### Assignment
Below this sentence is a listing; return exactly its lines from the one with "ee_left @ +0" to the one with "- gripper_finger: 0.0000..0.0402", both kept, and nothing more.

### Input data
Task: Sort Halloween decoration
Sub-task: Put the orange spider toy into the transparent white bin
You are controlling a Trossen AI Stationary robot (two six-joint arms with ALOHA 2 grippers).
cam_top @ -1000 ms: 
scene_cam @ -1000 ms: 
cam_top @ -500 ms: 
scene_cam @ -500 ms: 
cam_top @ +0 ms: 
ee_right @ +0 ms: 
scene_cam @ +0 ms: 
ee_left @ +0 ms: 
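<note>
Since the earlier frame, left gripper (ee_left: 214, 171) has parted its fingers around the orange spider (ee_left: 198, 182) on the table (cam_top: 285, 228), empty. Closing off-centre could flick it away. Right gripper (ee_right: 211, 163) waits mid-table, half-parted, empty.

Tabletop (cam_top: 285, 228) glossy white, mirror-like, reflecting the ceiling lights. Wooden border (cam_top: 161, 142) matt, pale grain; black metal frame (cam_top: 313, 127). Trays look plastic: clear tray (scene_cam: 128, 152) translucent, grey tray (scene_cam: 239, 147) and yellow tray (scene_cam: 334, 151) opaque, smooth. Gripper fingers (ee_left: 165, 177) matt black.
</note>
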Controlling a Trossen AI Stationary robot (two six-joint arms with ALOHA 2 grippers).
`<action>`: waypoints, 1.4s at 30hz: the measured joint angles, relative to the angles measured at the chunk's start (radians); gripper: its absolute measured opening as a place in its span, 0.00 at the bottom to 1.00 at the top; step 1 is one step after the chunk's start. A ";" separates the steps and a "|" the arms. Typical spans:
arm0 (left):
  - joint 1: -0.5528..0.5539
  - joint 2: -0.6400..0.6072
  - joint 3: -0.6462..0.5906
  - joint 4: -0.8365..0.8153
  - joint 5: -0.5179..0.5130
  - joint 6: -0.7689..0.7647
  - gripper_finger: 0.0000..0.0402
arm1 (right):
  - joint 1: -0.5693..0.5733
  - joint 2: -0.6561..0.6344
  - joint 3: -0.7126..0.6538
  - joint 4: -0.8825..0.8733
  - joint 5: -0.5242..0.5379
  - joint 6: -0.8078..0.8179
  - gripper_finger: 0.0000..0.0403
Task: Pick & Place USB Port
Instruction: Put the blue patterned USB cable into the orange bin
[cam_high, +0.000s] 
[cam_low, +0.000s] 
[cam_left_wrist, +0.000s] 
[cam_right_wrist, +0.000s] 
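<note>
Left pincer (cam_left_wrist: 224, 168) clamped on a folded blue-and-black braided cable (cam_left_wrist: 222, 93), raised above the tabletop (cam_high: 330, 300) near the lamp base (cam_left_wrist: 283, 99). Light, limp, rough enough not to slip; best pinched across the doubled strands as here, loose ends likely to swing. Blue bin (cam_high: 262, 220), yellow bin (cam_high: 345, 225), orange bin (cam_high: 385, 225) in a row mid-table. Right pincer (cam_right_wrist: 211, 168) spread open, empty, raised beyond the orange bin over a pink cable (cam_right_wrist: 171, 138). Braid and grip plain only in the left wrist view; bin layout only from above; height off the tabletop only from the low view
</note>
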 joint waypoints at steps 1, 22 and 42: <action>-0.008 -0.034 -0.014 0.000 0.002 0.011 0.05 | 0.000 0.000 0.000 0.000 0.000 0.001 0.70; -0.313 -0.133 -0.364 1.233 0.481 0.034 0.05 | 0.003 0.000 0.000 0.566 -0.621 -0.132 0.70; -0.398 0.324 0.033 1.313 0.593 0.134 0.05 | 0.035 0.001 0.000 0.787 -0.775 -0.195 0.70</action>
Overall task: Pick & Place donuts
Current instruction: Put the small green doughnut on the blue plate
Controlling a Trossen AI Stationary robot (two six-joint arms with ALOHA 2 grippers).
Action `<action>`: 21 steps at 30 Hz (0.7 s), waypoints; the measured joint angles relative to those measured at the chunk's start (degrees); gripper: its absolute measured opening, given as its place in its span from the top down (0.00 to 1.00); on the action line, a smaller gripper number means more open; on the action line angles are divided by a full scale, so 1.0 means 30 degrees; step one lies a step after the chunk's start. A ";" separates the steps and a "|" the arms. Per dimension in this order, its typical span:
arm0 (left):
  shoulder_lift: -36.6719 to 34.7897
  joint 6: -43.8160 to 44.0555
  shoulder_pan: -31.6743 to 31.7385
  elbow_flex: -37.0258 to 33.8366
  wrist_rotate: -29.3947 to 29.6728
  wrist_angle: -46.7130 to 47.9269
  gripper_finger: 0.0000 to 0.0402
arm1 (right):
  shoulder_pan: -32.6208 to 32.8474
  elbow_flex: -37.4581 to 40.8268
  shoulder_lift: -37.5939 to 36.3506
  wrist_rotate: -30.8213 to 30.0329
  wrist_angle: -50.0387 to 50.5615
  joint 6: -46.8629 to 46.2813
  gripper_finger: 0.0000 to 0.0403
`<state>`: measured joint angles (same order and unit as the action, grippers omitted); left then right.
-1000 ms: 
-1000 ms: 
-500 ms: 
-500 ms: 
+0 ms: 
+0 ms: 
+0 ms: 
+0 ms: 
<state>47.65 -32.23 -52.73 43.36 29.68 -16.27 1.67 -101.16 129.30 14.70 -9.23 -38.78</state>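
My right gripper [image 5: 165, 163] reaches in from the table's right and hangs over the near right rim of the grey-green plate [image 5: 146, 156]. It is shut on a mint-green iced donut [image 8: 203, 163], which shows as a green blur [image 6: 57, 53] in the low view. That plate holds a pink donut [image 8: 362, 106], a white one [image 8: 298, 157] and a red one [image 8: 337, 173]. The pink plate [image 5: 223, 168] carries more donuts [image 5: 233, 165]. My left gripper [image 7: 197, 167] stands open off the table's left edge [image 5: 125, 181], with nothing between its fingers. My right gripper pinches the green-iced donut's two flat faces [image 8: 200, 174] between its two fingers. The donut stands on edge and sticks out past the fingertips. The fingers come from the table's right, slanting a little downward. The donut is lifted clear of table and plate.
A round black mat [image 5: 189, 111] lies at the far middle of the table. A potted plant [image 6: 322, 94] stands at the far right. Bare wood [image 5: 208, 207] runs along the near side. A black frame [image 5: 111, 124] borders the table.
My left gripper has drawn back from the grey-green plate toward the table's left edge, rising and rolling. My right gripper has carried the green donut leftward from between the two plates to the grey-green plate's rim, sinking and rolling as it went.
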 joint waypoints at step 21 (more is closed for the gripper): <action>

### Answer space
ee_left @ +0 ms: 
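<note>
Since the earlier frame, left gripper (ee_left: 214, 171) has parted its fingers around the orange spider (ee_left: 198, 182) on the table (cam_top: 285, 228), empty. Closing off-centre could flick it away. Right gripper (ee_right: 211, 163) waits mid-table, half-parted, empty.

Tabletop (cam_top: 285, 228) glossy white, mirror-like, reflecting the ceiling lights. Wooden border (cam_top: 161, 142) matt, pale grain; black metal frame (cam_top: 313, 127). Trays look plastic: clear tray (scene_cam: 128, 152) translucent, grey tray (scene_cam: 239, 147) and yellow tray (scene_cam: 334, 151) opaque, smooth. Gripper fingers (ee_left: 165, 177) matt black.
</note>
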Controlling a Trossen AI Stationary robot (two six-joint arms with ALOHA 2 grippers).
`<action>`: waypoints, 1.4s at 30hz: the measured joint angles, relative to the angles measured at the chunk's start (radians); gripper: its absolute measured opening as a place in its span, 0.00 at the bottom to 1.00 at the top; step 1 is one step after the chunk's start. A ";" separates the steps and a "|" the arms. Typical spans:
arm0 (left):
  - joint 1: -0.5528..0.5539
  - joint 2: -0.6400..0.6072
  - joint 3: -0.6462..0.5906
  - joint 4: -0.8365..0.8153
  - joint 5: -0.5179..0.5130
  - joint 6: -0.7689..0.7647
  - gripper_finger: 0.0000..0.0402

For this exercise, the answer is now complete.